Treadmill exercise induces age-related changes in aversive memory, neuroinflammatory and epigenetic processes in the rat hippocampus.

It has been described that exercise can modulate both inflammatory response and epigenetic modifications, although the effect of exercise on these parameters during the normal brain aging process yet remains poorly understood. Here, we investigated the effect of aging and treadmill exercise on inflammatory and epigenetic parameters specifically pro and anti-inflammatory cytokines levels, activation of NF-kB and histone H4 acetylation levels in hippocampus from Wistar rats. Additionally, we evaluated aversive memory through inhibitory avoidance task. Rats of 3 and 20 months of age were assigned to non-exercised (sedentary) and exercised (running daily for 20 min for 2 weeks) groups.
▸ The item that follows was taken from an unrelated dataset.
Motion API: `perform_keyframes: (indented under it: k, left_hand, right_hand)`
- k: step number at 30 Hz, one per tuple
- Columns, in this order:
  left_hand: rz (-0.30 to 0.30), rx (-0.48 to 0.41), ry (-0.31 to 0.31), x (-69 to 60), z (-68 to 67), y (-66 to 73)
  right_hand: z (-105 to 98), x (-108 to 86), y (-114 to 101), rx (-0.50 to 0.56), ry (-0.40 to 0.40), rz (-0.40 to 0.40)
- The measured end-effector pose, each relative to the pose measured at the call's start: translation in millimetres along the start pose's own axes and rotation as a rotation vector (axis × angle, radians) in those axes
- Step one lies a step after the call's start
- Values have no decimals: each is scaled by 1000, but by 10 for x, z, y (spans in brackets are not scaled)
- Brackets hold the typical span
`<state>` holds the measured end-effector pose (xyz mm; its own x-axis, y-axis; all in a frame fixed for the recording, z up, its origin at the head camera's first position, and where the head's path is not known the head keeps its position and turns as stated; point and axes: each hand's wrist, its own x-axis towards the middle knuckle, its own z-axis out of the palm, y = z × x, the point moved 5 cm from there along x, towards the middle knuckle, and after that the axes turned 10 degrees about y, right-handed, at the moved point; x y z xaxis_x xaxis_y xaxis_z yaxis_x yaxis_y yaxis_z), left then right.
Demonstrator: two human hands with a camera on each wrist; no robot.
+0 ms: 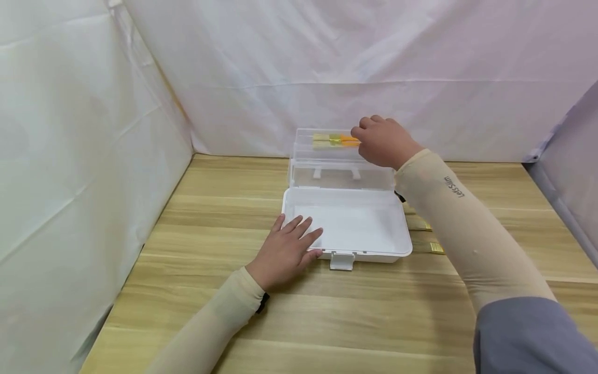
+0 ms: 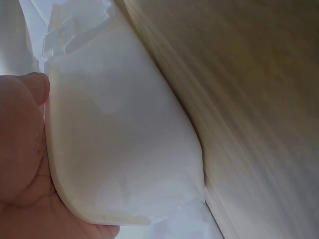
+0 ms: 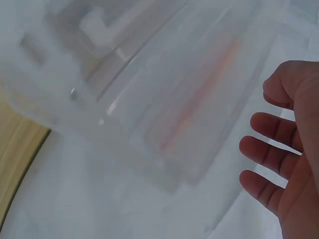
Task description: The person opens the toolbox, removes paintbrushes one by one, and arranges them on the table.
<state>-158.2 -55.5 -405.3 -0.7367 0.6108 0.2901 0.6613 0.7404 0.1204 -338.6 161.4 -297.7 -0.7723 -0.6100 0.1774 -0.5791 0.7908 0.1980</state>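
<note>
A white plastic box [image 1: 355, 223] with a raised clear lid and tray section [image 1: 303, 151] behind it stands on the table. My left hand [image 1: 283, 254] rests on its front left corner, fingers spread over the rim; the left wrist view shows thumb and palm against the box's wall [image 2: 119, 129]. Two flat paintbrushes [image 1: 334, 141] with pale bristles and orange handles lie in the clear tray section. My right hand [image 1: 385, 143] is at their handle ends. In the right wrist view its fingers are loosely bent and hold nothing, apart from the blurred clear tray [image 3: 149, 99].
More brushes with gold ferrules [image 1: 436, 248] lie on the wooden table [image 1: 364, 322] right of the box, partly behind the right forearm. An unfastened latch [image 1: 342, 261] juts from the box's front. White cloth [image 1: 261, 52] hangs close behind the lid.
</note>
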Motion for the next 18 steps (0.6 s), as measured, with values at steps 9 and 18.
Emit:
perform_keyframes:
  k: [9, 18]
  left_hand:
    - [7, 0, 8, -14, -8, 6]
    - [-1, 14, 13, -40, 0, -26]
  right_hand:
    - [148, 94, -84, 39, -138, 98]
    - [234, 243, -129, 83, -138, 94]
The effect of daily forced exercise in the treadmill was assessed. The levels of inflammatory and epigenetic parameters were determined 1h, 18 h, 3 days or 7 days after the last training session of exercise. It was observed an age-related decline on aversive memory, as well as aged rats showed increased hippocampal levels of inflammatory markers, such as TNFα, IL1-β and NF-kB and decreased IL-4 levels, an anti-inflammatory cytokine. Moreover, lower levels of global histone H4 acetylation were also observed in hippocampi from aged rats. Interestingly, there was a significant correlation between the biochemical markers and the inhibitory avoidance test performance. The forced exercise protocol ameliorated aging-related memory decline, decreased pro-inflammatory markers and increased histone H4 acetylation levels in hippocampi 20-months-old rats, while increased acutely IL-4 levels in hippocampi from young adult rats. Together, these results suggest that an imbalance of inflammatory markers might be involved to the aging-related aversive memory impairment. Additionally, our exercise protocol may reverse aging-related memory decline through improving cytokine profile.